Joseph Baxendell 1815- 1887
Joseph Baxendell was born on April 15th 1815 at Bank Top, Manchester. He was a sickly child and at the age of 14 his father sent him on a ship to Valparaiso, Chile, for the fresh air that would ais his health. It must have worked because he made several other trips to South America and in 1833 while in Central America he saw the Leonid meteor shower on the night of November 12th/13th when around 240,000 meteors were seen, this started his great interest in astronomy.
|Leonid meteor shower 1833|
Following his trips to South America he settled back in Manchester and with his friend Mr Robert Worthington of Crumpsall Old Hall they erected the Crumpsall Observatory which housed a 13 inch Reflector, Baxendell cast, ground and polished the mirror. In 1859 he was appointed Astronomer to the corporation of Manchester. In 1863 he was elected president of the Literary and Philosophical Society of Manchester.
As far as I can discover Baxendell discovered around 20 new variable stars including a joint discovery in 1866 of T Corona Borealis the famous Blaze Star, the first of the recurrent nova, the star would go nova again in 1946.
|Map showing T Corona Borealis on lower left|
He also took a great interest in the study of meteorology and produced many papers in the study of this science.

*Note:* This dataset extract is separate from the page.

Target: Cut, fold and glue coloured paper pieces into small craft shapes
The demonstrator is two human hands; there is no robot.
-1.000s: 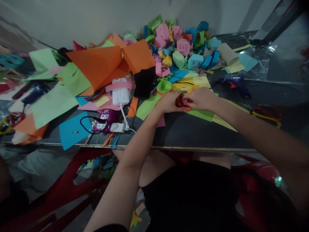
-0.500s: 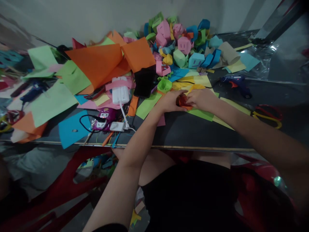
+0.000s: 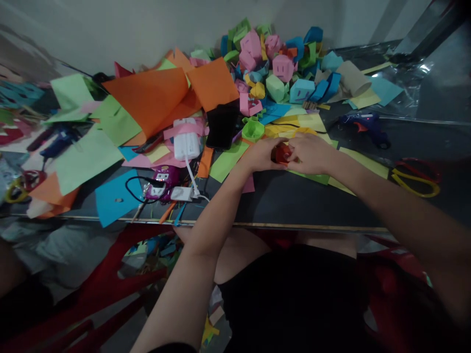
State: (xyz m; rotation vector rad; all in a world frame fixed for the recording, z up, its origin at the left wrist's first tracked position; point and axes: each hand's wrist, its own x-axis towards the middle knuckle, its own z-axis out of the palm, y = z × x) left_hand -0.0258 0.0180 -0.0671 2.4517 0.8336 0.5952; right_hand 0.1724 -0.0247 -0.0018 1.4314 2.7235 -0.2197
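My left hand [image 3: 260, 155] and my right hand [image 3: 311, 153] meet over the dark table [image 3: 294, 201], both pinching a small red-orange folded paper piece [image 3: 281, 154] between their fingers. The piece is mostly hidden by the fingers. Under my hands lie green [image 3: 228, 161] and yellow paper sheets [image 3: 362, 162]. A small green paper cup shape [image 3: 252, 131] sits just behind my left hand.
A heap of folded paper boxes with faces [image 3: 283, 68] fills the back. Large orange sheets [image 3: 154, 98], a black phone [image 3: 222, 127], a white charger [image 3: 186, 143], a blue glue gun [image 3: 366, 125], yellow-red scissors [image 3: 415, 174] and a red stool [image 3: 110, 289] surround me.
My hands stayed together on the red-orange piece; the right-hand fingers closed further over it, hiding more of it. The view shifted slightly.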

In 1871 Baxendell was appointed the first superintendent of a new meteorological station located in Hesketh Park, Southport. In 1877 the polymath Thomas S Bazley who also had a great interest in astronomy donated a 6 inch Cooke telescope to Baxendell. This would allow him to continue his variable star work. The telescope cost £365 when it was purchased in 1867. Bazley also supplied the timber structure for the telescope. Baxendell renamed his house at 14, Liverpool Road, Birkdale, The Observatory.

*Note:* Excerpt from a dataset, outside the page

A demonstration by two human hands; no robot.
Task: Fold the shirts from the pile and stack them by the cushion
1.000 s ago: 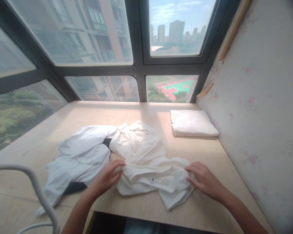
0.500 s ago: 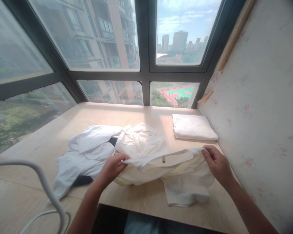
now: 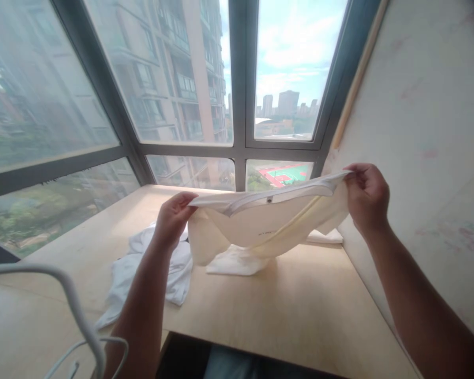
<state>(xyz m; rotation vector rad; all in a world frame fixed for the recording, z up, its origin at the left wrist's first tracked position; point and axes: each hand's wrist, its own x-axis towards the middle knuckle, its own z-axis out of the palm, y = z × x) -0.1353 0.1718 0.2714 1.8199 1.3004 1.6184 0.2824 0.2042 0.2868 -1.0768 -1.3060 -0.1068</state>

|Baxendell's Observatory was orginally the top wooden part, this is the observatory in Hesketh Park c 1927|
Being a devout Methodist Baxendell had the first line from Psalms chapter 19 from the King James Version of the bible painted around the base of the dome “The Heavens Declare The Glory Of God , And The Firmament Sheweth His Handiwork”
Joseph Baxendell died on October 7th 1887, his observatory was donated by his son in 1901 to the education department of Southport Corporation where it was rebuild upon a brick base in Hesketh Park with funding provided by John Fernley, The observatory can still be seen there today with its Cooke telescope.